Instructions to follow:
Please copy out every line in the entries that includes the word "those".

Materials provided:
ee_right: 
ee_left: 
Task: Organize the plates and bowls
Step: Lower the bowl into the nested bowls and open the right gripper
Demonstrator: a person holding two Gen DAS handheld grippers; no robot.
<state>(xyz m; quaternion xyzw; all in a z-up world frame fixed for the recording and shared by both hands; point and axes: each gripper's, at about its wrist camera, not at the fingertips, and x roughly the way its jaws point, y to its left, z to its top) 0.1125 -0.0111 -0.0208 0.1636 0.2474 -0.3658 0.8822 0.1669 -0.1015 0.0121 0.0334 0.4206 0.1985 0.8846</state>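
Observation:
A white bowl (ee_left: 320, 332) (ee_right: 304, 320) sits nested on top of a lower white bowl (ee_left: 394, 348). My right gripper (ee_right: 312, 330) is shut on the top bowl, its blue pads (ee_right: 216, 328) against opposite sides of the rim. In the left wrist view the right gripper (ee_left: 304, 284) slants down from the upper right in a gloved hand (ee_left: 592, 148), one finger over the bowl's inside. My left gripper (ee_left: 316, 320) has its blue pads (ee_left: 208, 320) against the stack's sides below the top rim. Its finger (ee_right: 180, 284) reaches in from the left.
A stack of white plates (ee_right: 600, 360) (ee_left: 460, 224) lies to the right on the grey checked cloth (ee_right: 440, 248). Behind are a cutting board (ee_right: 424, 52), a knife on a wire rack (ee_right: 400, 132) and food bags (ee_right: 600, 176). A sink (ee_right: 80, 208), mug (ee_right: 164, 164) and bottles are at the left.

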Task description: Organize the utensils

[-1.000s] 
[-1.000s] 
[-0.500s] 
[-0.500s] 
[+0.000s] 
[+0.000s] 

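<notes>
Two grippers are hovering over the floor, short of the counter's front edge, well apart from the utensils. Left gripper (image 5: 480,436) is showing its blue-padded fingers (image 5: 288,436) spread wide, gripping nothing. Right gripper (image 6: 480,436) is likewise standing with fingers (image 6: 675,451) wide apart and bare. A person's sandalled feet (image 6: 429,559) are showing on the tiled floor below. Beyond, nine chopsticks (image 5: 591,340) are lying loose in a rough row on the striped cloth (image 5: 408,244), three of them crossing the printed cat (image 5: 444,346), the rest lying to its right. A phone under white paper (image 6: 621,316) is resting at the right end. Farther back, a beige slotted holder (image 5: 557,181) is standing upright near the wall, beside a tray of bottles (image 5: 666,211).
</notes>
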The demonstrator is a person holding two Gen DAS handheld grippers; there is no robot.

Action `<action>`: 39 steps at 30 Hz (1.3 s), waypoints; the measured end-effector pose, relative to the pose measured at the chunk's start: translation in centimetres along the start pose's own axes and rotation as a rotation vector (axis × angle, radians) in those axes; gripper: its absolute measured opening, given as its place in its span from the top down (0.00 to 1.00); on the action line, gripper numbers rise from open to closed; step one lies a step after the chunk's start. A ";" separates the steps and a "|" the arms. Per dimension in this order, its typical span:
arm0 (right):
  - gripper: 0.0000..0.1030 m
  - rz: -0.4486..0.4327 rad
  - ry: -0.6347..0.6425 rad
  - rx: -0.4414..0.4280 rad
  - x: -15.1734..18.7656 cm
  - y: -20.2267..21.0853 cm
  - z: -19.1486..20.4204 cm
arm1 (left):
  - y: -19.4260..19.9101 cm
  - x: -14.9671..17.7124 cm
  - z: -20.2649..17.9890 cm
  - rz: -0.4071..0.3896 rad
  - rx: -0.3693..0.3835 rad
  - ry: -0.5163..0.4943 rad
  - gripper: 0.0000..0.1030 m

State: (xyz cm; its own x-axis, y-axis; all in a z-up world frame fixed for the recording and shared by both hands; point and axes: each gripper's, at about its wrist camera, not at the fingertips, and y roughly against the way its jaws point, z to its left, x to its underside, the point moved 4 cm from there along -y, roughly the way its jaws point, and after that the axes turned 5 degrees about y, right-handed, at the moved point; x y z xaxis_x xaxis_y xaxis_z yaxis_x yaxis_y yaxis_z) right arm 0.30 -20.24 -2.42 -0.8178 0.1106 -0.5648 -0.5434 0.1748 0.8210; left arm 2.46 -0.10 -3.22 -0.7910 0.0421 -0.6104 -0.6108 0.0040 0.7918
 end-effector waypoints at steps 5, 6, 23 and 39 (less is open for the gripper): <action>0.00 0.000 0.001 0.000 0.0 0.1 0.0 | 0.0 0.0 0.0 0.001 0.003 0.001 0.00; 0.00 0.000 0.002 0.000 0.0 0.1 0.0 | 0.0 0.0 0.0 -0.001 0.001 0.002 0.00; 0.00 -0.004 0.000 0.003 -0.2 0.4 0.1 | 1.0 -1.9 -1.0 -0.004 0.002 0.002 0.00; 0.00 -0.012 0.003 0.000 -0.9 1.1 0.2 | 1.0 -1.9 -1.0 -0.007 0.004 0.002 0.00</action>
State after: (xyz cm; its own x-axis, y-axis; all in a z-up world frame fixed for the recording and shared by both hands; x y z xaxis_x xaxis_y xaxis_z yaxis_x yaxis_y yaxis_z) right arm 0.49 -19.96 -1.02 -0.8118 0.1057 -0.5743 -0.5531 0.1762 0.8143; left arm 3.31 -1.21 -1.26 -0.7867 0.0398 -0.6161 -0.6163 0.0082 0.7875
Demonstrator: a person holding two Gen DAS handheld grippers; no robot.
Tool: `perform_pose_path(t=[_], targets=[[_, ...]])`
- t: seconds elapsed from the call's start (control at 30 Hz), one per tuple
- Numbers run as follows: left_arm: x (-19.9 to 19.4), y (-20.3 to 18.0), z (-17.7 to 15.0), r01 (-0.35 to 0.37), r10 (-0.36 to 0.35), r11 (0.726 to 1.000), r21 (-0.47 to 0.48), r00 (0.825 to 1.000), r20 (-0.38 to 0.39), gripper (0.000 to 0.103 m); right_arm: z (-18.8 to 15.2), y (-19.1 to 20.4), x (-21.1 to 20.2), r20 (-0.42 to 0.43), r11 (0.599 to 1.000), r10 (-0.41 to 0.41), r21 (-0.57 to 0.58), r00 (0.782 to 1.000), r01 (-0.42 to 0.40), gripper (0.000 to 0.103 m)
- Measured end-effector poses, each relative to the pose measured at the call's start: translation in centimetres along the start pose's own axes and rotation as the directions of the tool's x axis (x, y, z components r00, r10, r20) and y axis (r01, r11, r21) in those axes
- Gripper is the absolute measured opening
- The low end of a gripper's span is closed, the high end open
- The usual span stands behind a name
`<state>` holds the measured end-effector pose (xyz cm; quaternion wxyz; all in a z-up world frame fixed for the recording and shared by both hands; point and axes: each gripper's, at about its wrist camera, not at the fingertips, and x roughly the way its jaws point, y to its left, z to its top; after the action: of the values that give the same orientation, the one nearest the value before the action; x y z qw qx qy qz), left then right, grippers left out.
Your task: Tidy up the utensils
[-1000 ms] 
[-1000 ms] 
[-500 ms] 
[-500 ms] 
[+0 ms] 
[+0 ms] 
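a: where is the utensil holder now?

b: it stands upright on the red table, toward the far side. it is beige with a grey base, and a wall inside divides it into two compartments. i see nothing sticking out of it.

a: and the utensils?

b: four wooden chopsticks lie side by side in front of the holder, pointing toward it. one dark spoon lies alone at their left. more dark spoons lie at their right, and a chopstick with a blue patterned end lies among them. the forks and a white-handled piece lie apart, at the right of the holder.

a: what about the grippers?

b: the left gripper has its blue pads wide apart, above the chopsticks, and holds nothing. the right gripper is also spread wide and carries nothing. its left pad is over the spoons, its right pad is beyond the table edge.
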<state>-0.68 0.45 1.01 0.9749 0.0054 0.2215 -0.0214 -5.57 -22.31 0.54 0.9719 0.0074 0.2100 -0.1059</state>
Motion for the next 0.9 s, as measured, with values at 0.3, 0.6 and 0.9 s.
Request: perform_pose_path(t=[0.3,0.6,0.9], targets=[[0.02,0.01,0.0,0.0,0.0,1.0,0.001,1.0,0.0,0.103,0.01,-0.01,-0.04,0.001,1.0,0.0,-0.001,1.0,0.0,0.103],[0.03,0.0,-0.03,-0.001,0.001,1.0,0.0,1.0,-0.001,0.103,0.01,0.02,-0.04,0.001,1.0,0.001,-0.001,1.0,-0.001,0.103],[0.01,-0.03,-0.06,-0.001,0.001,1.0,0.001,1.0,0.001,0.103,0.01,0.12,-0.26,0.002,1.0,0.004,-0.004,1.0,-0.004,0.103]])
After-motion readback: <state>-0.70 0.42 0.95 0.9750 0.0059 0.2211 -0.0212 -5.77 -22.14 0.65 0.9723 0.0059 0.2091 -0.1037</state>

Task response:
Action `<action>`: 39 steps at 30 Hz (1.3 s), waypoints; the measured end-effector pose, relative to the pose measured at the chunk's start: translation in centimetres along the start pose's own axes and rotation as a rotation vector (axis × angle, radians) in those axes; gripper: its absolute measured opening, given as its place in its span from the top down (0.00 to 1.00); on the action line, gripper numbers rise from open to closed; step one lies a step after the chunk's start. A ";" separates the steps and a "|" the arms. Per dimension in this order, its typical span:
- Measured end-effector poses, each relative to the pose measured at the call's start: translation in centimetres along the start pose's own axes and rotation as the directions of the tool's x axis (x, y, z components r00, r10, r20) and y axis (r01, r11, r21) in those axes

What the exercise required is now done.